Every line below that has "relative" in it should be copied.
(ENTRIES SHOWN Opens)
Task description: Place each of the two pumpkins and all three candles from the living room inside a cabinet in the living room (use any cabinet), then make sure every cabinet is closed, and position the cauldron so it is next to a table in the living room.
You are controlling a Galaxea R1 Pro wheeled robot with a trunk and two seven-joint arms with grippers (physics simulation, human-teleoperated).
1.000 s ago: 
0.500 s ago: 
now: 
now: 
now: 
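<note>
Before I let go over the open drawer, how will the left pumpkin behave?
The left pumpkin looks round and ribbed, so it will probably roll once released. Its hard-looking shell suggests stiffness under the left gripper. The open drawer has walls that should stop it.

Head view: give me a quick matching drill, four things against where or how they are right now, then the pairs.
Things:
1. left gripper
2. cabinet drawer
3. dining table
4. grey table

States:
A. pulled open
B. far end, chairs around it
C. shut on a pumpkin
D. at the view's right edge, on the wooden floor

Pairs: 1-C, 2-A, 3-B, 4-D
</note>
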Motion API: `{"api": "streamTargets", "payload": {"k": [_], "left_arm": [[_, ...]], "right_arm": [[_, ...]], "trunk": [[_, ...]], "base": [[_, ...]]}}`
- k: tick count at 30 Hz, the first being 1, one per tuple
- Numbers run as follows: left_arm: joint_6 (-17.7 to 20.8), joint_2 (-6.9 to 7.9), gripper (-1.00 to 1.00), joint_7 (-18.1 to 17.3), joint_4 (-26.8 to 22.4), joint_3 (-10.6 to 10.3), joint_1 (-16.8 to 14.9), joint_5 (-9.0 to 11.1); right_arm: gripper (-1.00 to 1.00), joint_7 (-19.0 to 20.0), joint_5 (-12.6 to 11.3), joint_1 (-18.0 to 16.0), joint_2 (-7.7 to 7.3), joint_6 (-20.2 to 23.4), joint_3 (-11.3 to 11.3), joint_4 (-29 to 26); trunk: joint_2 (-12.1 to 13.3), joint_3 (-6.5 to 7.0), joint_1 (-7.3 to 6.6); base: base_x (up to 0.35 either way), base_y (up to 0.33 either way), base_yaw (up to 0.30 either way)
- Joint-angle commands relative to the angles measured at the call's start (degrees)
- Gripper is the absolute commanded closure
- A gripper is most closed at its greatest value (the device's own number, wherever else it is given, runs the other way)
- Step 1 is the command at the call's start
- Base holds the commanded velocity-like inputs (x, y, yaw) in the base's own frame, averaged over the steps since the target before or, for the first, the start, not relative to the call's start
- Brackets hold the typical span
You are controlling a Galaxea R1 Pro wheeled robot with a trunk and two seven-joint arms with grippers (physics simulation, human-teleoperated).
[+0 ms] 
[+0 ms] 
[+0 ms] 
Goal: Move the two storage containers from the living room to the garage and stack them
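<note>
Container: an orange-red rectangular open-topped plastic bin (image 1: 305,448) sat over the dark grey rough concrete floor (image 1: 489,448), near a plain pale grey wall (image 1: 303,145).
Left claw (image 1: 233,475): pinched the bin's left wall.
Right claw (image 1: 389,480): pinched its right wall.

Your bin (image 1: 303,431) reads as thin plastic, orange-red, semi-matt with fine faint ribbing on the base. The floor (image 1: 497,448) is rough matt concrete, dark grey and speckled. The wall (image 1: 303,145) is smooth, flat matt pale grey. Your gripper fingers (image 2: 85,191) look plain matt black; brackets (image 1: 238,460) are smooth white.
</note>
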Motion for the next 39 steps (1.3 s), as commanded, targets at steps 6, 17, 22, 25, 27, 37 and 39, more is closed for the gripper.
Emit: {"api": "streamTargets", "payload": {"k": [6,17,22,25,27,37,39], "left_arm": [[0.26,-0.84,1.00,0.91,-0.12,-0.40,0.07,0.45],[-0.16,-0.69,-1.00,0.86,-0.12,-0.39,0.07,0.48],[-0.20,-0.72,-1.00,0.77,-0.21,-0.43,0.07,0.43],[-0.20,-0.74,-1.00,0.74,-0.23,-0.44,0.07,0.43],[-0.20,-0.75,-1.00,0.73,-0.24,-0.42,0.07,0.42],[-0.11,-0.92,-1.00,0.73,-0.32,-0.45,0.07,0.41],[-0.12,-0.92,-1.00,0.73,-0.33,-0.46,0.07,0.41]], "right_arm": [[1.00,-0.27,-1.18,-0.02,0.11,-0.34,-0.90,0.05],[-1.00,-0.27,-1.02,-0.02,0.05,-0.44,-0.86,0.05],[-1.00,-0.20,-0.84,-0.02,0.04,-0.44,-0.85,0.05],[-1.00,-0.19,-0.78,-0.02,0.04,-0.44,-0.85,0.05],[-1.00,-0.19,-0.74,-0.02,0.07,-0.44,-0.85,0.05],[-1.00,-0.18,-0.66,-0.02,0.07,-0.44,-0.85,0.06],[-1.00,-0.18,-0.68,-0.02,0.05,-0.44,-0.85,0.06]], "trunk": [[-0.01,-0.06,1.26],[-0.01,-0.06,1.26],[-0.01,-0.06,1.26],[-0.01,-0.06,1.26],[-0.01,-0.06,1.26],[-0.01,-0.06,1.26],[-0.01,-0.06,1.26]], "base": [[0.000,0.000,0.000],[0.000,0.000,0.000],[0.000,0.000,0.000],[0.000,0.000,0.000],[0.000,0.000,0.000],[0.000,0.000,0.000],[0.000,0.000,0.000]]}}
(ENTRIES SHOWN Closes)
RESPONSE BOX:
- Joint-angle commands relative to the angles measured at the call's start (degrees)
- Base holds the commanded velocity-like inputs (x, y, yaw) in the base's own frame, averaged over the steps since the target before or, for the first, the start, not relative to the call's start

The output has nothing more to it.